Esterovestizione e imposta di registro

La sentenza della Cassazione n. 3386 del 6/02/2024 fa chiarezza su un caso riguardante una società di diritto britannico che è stata oggetto di un avviso di liquidazione per maggiore imposta di registro, poiché si configurava, a parere dell’Agenzia delle Entrate, la presunta residenza in Italia.

La società in questione aveva deliberato un aumento del capitale sociale mediante il conferimento di immobili situati in Italia da parte di un socio residente in Italia. Secondo l’art. 4 nota IV parte I della Tariffa allegata al DPR 131/86, l’atto era soggetto a imposta di registro fissa, in quanto legato a una società con sede legale o amministrativa in un altro Stato membro dell’Unione Europea (all’epoca dei fatti).

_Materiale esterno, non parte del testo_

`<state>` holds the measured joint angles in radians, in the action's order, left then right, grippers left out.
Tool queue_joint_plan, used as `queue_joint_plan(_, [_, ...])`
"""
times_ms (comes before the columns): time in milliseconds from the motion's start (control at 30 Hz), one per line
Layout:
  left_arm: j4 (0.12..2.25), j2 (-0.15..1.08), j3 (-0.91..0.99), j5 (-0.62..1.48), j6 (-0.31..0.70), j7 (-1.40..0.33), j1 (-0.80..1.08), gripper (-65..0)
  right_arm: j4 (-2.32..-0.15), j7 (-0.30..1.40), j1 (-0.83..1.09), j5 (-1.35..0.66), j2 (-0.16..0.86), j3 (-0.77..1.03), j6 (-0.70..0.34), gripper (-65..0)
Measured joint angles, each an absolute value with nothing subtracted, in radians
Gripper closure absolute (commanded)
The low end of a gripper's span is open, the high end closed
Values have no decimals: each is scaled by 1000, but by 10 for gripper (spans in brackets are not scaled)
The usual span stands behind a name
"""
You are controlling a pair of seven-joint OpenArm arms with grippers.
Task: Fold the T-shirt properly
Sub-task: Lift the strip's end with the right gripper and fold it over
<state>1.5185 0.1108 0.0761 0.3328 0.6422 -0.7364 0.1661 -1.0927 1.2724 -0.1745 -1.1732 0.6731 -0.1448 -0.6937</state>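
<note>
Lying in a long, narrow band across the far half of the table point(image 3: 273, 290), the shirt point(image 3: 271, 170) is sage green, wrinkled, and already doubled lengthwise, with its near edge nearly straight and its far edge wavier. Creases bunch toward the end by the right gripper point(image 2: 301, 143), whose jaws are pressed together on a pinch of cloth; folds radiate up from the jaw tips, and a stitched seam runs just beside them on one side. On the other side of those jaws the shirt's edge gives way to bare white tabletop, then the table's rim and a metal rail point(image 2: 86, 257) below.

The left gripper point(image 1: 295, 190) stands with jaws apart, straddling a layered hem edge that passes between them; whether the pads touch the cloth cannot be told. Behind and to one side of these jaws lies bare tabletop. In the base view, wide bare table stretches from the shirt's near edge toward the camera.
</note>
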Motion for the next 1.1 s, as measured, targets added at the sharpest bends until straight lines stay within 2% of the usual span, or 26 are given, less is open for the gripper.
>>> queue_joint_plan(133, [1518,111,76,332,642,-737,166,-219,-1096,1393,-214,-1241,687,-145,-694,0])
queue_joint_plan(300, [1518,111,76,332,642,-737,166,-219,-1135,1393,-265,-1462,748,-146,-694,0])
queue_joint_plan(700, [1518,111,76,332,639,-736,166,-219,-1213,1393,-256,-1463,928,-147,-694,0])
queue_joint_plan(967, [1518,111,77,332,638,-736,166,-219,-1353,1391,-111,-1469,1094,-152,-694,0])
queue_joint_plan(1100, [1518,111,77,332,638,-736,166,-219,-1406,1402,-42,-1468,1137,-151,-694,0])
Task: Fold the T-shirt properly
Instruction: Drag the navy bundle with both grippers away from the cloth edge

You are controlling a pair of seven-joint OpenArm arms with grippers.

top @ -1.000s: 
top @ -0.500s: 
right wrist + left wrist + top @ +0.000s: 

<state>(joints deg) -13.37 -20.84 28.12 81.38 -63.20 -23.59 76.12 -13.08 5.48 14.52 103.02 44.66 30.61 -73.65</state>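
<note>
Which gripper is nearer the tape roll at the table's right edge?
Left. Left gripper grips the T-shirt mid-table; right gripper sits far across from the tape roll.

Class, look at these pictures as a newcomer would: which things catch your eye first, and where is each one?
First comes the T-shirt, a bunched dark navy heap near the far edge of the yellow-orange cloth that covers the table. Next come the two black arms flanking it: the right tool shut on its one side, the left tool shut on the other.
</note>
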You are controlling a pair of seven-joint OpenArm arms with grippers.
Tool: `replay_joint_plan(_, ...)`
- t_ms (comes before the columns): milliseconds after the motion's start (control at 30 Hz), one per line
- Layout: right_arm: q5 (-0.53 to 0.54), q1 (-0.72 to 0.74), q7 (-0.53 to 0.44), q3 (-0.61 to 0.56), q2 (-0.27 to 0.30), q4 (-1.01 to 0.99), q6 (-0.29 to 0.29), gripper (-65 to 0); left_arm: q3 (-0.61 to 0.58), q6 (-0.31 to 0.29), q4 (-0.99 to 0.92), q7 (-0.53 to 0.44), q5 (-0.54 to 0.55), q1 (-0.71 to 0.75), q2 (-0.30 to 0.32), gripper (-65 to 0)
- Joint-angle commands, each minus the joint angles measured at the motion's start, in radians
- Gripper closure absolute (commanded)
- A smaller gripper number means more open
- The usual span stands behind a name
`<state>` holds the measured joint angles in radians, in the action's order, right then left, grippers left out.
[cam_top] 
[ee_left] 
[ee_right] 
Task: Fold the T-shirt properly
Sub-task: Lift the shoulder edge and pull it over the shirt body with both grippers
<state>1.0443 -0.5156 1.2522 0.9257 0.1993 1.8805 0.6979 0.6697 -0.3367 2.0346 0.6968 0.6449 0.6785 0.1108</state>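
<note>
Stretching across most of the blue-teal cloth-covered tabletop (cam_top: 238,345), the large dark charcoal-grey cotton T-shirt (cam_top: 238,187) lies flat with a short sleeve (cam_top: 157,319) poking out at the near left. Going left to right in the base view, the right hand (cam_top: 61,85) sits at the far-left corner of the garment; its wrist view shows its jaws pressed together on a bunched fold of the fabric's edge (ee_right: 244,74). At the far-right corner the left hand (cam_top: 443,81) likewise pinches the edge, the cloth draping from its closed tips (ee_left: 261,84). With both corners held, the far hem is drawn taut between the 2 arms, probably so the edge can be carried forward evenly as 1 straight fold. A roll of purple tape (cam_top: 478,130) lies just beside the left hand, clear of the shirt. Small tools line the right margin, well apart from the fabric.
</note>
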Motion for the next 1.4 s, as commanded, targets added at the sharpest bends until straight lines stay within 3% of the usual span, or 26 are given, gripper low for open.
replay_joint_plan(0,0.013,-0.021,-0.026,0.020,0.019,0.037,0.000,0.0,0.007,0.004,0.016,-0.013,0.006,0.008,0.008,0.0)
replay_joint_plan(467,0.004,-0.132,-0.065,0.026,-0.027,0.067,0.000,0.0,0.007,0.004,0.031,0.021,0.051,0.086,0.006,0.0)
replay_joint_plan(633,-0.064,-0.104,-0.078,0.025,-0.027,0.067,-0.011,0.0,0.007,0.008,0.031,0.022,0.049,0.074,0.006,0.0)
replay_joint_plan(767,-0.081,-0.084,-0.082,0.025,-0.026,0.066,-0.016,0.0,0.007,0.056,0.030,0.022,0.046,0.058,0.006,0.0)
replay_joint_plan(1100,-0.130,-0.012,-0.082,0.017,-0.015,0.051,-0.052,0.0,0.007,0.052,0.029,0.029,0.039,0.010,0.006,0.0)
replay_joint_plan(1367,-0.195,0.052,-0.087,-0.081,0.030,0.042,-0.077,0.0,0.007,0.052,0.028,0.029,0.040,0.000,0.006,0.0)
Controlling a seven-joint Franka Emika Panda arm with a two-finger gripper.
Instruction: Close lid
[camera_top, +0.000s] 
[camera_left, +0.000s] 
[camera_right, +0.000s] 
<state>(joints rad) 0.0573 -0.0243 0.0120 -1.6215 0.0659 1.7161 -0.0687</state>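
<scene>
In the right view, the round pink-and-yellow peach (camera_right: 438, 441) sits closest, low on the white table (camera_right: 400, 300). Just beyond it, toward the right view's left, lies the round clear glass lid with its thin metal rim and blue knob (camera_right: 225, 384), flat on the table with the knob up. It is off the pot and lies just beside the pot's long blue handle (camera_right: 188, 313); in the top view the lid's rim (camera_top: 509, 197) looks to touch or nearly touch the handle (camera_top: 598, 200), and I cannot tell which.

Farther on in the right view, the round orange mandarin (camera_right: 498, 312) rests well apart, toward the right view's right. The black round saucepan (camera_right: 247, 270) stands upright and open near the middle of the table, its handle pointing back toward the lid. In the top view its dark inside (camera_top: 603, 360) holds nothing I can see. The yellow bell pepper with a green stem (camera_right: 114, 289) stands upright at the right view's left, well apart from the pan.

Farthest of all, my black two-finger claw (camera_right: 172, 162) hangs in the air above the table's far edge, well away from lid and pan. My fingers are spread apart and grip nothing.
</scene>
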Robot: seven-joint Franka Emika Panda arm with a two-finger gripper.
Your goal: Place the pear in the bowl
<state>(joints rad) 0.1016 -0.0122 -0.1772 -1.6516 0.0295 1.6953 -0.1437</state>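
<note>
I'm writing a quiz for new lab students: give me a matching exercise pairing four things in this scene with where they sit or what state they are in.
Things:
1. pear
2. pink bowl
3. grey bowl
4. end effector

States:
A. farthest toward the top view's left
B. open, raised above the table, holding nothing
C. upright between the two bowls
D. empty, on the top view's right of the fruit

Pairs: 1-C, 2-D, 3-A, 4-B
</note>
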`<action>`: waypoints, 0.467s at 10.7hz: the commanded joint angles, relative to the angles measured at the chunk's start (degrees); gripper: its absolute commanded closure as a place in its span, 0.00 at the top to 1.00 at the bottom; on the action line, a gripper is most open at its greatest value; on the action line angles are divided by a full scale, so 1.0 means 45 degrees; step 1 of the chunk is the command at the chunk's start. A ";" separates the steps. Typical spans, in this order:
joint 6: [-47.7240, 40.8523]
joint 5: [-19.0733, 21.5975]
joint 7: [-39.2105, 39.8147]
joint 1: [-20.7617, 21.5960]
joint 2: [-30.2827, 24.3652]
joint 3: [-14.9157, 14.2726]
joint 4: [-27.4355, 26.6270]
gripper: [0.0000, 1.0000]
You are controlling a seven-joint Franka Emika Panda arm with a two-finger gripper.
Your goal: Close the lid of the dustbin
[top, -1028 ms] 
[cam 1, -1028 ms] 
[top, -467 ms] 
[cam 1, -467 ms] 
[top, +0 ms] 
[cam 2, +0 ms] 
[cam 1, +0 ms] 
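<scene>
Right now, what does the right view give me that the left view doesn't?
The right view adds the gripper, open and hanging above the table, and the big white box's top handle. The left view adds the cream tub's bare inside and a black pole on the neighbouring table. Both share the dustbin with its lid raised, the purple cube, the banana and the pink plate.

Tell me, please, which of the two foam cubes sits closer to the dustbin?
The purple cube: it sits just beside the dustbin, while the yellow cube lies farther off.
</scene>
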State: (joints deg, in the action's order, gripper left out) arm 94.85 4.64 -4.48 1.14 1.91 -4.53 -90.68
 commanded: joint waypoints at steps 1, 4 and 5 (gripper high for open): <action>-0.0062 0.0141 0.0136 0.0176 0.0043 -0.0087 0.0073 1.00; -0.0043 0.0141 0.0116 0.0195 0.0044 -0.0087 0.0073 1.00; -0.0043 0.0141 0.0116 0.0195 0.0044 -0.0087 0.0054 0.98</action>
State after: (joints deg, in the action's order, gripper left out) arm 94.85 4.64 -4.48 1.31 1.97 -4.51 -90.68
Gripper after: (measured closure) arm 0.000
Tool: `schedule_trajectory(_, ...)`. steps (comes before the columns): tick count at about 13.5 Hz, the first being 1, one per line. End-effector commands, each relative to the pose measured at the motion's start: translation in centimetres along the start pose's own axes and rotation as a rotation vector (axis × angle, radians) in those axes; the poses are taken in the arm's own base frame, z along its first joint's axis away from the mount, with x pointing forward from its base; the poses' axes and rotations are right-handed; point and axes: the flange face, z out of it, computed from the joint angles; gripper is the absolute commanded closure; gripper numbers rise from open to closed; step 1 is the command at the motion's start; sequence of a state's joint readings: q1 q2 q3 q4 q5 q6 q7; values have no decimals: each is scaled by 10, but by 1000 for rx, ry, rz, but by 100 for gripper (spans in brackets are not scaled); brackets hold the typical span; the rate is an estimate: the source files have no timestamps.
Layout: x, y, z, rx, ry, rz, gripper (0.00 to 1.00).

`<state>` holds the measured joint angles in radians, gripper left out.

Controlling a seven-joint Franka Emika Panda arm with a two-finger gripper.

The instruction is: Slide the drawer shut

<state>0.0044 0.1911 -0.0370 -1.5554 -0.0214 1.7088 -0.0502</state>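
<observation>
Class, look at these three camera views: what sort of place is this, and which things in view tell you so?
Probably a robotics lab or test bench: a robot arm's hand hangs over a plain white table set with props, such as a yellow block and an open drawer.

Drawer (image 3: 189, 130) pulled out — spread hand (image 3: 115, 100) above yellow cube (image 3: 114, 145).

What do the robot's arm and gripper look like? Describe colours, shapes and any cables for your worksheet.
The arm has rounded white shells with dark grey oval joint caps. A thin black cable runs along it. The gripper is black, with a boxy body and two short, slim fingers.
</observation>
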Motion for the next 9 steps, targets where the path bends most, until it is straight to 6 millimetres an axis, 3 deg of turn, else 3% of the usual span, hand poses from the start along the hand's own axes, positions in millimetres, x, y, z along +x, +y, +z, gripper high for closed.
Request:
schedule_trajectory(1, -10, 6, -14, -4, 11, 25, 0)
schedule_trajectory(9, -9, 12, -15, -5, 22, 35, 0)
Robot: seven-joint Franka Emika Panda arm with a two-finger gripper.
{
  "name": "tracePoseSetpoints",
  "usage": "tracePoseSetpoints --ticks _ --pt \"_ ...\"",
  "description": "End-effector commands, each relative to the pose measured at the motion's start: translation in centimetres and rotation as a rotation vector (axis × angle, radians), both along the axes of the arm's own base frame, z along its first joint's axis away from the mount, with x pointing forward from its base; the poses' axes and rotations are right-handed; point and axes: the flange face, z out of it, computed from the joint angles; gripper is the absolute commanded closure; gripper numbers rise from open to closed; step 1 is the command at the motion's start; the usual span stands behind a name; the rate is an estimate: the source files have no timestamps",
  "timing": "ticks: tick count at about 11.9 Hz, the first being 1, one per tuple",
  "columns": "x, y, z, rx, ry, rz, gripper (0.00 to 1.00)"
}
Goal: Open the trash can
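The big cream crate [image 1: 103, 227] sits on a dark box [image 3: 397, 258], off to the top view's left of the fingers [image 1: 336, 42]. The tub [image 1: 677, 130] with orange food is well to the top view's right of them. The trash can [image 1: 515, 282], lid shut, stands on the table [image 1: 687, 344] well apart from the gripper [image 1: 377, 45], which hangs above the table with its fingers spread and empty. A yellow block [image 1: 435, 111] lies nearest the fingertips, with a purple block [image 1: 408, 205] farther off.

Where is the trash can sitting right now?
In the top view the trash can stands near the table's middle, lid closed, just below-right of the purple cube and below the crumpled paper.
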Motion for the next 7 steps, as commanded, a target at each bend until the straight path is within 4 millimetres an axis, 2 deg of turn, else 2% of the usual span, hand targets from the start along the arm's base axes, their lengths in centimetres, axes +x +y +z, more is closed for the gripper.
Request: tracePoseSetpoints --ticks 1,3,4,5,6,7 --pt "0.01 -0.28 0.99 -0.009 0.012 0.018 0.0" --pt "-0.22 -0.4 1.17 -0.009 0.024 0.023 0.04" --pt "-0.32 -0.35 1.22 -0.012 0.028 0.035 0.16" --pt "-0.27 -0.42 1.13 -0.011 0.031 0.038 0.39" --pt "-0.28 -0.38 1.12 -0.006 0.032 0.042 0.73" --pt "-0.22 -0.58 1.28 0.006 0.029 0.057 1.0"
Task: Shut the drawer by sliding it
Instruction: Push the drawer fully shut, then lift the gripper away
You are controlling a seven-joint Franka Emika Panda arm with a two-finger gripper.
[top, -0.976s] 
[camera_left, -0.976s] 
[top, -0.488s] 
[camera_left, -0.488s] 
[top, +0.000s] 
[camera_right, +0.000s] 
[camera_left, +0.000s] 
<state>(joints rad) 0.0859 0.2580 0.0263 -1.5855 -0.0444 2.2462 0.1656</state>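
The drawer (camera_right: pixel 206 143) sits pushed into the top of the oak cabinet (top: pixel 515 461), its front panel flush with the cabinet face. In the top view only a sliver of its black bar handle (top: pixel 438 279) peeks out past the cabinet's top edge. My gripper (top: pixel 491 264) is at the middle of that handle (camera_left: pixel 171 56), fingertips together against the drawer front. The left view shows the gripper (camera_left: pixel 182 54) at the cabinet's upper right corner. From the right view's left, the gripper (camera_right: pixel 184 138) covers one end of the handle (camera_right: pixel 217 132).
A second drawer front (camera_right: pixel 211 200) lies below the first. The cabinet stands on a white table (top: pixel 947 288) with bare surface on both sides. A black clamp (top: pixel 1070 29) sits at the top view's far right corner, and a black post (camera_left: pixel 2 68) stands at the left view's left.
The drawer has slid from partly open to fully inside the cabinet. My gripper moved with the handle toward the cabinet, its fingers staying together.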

La sentenza pone rilievo all’applicazione dell’art. 73 del TUIR, in particolare sul comma 5-bis (presunzione di esterovestizione) e sul comma 3, che stabilisce i criteri di collegamento con il territorio per la residenza. Quindi, dopo aver chiarito che la presunzione di esterovestizione non è applicabile al caso oggetto del giudizio, mancandone il presupposto principale (non si trattava, infatti, di residenza di una società controllante di una società residente), i giudici della suprema corte hanno analizzato se la sentenza di secondo grado abbia correttamente valutato gli elementi indicati dall’Agenzia delle Entrate a dimostrazione della residenza in Italia della società conferitaria.

Nel farlo, il giudizio sull’esistenza nel Regno Unito o in Italia della sede amministrativa richiama la consolidata giurisprudenza relativa all’art. 73 Tuir, per cui essa è il “luogo di concreto svolgimento delle attività amministrative e di direzione della società”.

La Corte sottolinea che il concetto di esterovestizione societaria si estende non solo alle imposte sui redditi ma anche alle imposte indirette, trovando fondamento nel diritto tributario europeo, nel dovere costituzionale di partecipare alla spesa pubblica e nelle regole di derivazione UE e OCSE.

La Corte conclude che la sentenza impugnata non abbia correttamente valutato, nel loro insieme, tutti gli elementi, portati a sostegno della propria tesi dall’Agenzia delle Entrate, a dimostrazione della “fittizietà della localizzazione della residenza fiscale dell’ente societario in altro Stato membro dell’Unione Europea”. Infine, si rimarca la centralità della residenza dell’amministratore unico e socio unico in Italia rispetto a un ufficio nel Regno Unito, il cui ruolo e utilità non sono stati dimostrati.